Figure 4. Relative risk and 95% confidence interval of total mortality obtained by using medication as a time-dependent variable. The relative risks were adjusted as explained in the legend to Figure 1. Abbreviations and complete drug names are also given in the legend to Figure 1.

This one shows that there was clearly a reduction in the relative risk of death for pts on fluoxetine, citalopram (Celexa), sertraline (Zoloft), mianserin (not in US), mirtazapine (Remeron), and "other antidepressants". None were associated with an increased risk of death.

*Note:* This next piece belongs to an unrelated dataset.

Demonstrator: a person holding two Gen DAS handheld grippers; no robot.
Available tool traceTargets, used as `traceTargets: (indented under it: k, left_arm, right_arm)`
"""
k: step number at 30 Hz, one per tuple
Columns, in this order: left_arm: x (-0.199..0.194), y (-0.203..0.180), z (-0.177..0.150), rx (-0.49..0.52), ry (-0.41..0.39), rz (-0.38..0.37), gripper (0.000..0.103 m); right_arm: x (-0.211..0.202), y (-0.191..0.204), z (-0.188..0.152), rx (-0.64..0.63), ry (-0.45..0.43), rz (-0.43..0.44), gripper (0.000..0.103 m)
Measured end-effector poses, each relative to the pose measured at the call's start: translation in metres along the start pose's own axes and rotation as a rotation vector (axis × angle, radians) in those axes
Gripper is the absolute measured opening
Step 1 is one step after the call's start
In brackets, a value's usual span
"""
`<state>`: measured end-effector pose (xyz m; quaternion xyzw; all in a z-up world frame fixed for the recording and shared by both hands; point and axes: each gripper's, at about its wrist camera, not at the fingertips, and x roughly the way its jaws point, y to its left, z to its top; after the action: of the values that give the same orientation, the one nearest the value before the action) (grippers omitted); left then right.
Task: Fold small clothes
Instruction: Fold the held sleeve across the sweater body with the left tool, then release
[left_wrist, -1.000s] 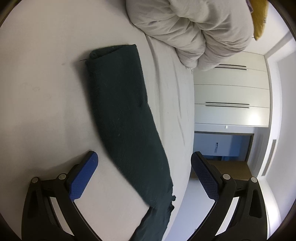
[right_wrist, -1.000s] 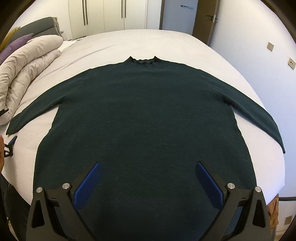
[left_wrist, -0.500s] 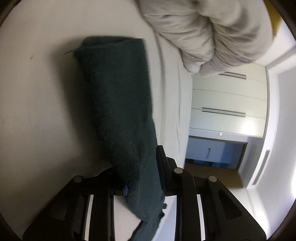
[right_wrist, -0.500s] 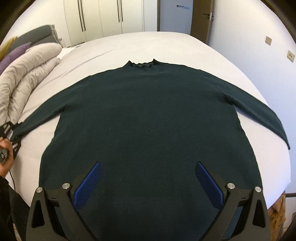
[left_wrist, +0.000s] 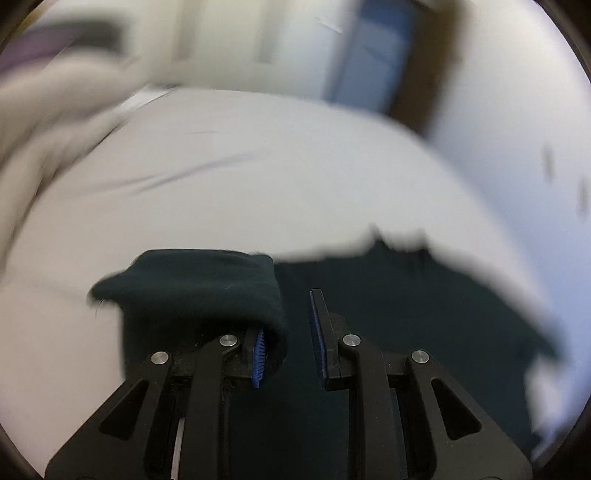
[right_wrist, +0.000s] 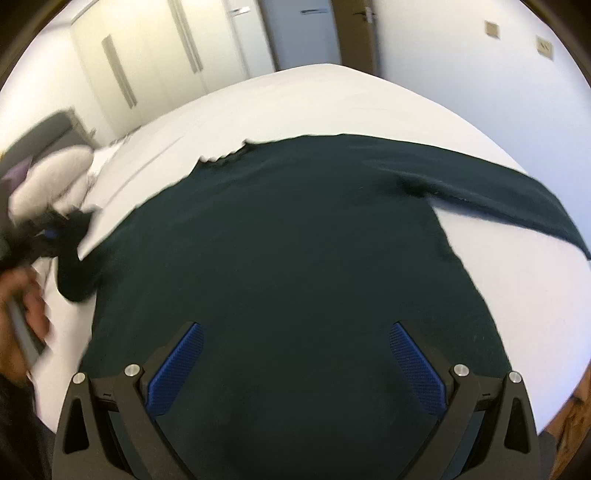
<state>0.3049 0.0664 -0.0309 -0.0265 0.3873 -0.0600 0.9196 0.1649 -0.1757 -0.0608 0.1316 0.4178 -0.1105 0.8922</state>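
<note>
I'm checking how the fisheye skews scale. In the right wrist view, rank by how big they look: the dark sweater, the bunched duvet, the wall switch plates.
1. dark sweater, fills most of the frame, partly because it is nearest.
2. bunched duvet, far left, blurred.
3. wall switch plates, tiny and farthest.

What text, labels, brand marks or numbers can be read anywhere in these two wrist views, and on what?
None can be read.
Door: a small dark strip near its top, too blurred to tell whether it is lettering.
Wall plates: no legible marking.
Dark green sweater: no tag or print visible.
Left wrist view: motion-blurred throughout; nothing legible.
</note>
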Motion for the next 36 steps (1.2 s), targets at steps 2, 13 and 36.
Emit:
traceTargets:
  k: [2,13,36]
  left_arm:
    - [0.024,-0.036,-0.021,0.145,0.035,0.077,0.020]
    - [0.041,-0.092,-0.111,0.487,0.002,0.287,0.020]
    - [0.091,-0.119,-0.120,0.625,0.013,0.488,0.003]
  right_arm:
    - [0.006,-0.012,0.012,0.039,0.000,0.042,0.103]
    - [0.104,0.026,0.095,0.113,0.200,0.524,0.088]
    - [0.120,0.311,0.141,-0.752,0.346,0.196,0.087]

The authors suggest that the antidepressants, especially SSRIs, may have a protective cardiovascular effect, possibly due to their mild blood-thinning effect.

Take a look at other bloggers' posts on this article:
Corpus Callosum
Armenian Medical Network
Gooznews (this one's actually on the FDA hearing, but makes some good points on conflict of interest)

I'll be at the FDA hearing later today and will report about what I heard in a follow-up post...

6 comments:

Dinah said...

Okay, my gut says that the everyone with Major Depression (and therefore a chance of relapse) got put on meds, so the increased risk of suicide was due to a relapse in illness, not an effect of the meds. Maybe, not really, because these folks looked at who actually was taking the meds at the time of attempts subsequent to the index event (the initial hospitalized attempt that got folks into the study), so the risk of ATTEMPTING suicide is lower if either 1) you weren't prescribed meds or 2) you were prescribed 'em but didn't fill your prescription. My guess is that some people stop the meds because they are no longer depressed, and those still taking the meds are more likely to be people who feel badly; this is all very complicated. Nothing about this study says the SSRI's CAUSE suicidal behavior. And nothing about this study says SSRI's don't cause sucidal behavior. And why did they look at so many meds but not Bupropion??? (Wellbutrin).

Good luck today, Roy. Fill us in.

ClinkShrink said...

Very very nicely done. Thanks, Roy.

Michael said...

Interesting in that fluoxetine is looked at as Mr. Bad of the SRIs. The data may reflect that it is easy to get the dose right for efficacy so that the (disturbing side effect)/efficacy ratio gives the drug an overall good outcome. The society has kind of a boderline personality attitude toward drugs, overidealization potentially followed by denigration which doesn't aknowledge that the hypothesized illness treated is not benign. For Effexor the problem is that, though it can be just the drug, if it doesn't work, it should be stopped because it is like a tca in overdose.

Dinah said...

Hi Michael & welcome as a Shrink Rap commenter.
Interestingly, fluoxetine is the only med proven to work in childhood depression (sorry, no ref, I may have heard it in Grand Rounds--not blog, real life academic center).
Clinically, I believe meds should be pushed to either their maximum tolerated &/or safe dose, held their for 6-8 weeks, and if they aren't clearly working, stopped. If they are helping, but the patient remains symptomatic, they should be augmented. Patients shouldn't be kept indefinately on meds that aren't helping them, and sometimes this does get lost in the polypharmacy laundry we've come to depend on.
Just my thoughts.

a psychiatrist who learned from veterans said...

Heh, thanks Dinah. I've used 'michael' or my blog name depending on what kind of hurry-defaults of the comment system come up. Happy to see about the revisions to the labeling. As I commented in more detail in 'Dr. Helen' when she had a recent blogpost on adolescent suicide, there is evidence that the original warning was really due to the admistrative power of Joe Barton (R-Tx) who was head of the committe that determined funding at the FDA. I can repeat myself here if anybody is all that interested. Of course, this, in my view, political event is misunderstood by 'Seabear,' cf. another recent post in Shrink Rap, and others.

a psychiatrist who learned from veterans said...

That wasn't hard was it. Connect through the link J' Accuse Congressman Barton, pardon my French here, remarks in English at 7:12 PM in the Comments.